Un rapprochement fut-il tenté dans les dernières années du règne entre ceux-ci et le roi, sectaire de plus en plus isolé ? Son gendre, Semenkhkarê, associé au trône, lui survécut quelques années ; puis le pouvoir passe à Toutankhamon (second gendre du roi, âgé de neuf ans), qui (inspiré par les « Amoniens ») rend au dieu thébain et à sa ville leur prestige antérieur, aux autres dieux leurs cultes, et clôt la brève parenthèse du culte unique.

Postérité

Les découvertes archéologiques récentes ont montré que le culte unique d'Aton ne s'est pas étendu à toute l'Égypte ; en effet, des tombes proches d'Akhetaton et contemporaines de la capitale révèlent que les Égyptiens continuaient de se faire enterrer sous la protection des dieux de leur panthéon traditionnel.
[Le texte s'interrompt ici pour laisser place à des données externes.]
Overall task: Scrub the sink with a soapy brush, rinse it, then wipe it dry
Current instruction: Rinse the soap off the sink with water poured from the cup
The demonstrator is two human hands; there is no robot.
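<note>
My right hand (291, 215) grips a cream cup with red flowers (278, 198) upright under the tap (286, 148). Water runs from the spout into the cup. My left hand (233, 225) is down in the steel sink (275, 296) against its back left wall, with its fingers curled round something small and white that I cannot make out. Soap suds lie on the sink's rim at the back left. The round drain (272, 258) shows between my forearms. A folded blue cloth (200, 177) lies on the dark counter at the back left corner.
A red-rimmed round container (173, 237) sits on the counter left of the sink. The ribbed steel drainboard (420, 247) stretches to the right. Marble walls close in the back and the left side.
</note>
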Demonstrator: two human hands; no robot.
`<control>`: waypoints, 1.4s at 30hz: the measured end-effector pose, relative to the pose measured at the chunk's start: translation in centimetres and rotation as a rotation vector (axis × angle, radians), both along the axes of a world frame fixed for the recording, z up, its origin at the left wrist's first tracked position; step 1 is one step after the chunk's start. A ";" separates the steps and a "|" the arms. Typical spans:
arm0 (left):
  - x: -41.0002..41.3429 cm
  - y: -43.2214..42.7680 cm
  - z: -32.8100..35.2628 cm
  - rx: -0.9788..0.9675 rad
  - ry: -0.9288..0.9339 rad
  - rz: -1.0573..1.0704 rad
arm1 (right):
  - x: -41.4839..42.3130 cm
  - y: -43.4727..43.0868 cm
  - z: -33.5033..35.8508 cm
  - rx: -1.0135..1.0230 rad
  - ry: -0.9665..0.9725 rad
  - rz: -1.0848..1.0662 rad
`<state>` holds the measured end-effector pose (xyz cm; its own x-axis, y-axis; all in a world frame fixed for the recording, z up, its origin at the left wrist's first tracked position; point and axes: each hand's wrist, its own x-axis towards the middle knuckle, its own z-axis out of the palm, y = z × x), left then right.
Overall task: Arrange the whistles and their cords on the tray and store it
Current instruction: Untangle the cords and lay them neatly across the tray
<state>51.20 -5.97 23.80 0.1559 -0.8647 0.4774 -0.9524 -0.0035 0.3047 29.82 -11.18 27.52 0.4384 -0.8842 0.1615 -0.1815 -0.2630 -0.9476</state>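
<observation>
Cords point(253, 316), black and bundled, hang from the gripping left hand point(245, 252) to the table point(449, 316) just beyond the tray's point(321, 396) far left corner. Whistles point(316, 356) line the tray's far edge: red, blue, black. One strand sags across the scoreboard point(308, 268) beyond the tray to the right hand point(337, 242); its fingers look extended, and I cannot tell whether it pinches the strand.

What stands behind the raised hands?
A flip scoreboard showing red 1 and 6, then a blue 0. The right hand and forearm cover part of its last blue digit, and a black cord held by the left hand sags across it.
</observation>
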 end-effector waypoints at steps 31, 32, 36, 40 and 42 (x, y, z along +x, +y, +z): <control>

Il semble donc que la réforme religieuse tentée par Akhenaton ne se soit guère étendue au-delà de sa capitale.

Dans L'Homme Moïse et la religion monothéiste, Sigmund Freud émet l'hypthèse d'une filiation spirituelle entre Moïse et Akhenaton. La naissance du monothéisme biblique serait liée au culte d'Aton. Après la fuite d'Égypte, le prophète aurait transmis aux Hébreux la religion d'Akhenaton. Le pharaon historiquement attesté mais dépourvu de postérité religieuse serait ainsi le complément parfait du fondateur de religion. Cette hypothèse, fondée sur une lecture monothéiste de la religion d'Akhenaton, est contestée. L'exclusivisme religieux imposé par Akhenaton est loin du monothéisme judéo-chrétien, et les documents archéologiques ne suffisent pas pour affirmer leur parenté de façon incontestable.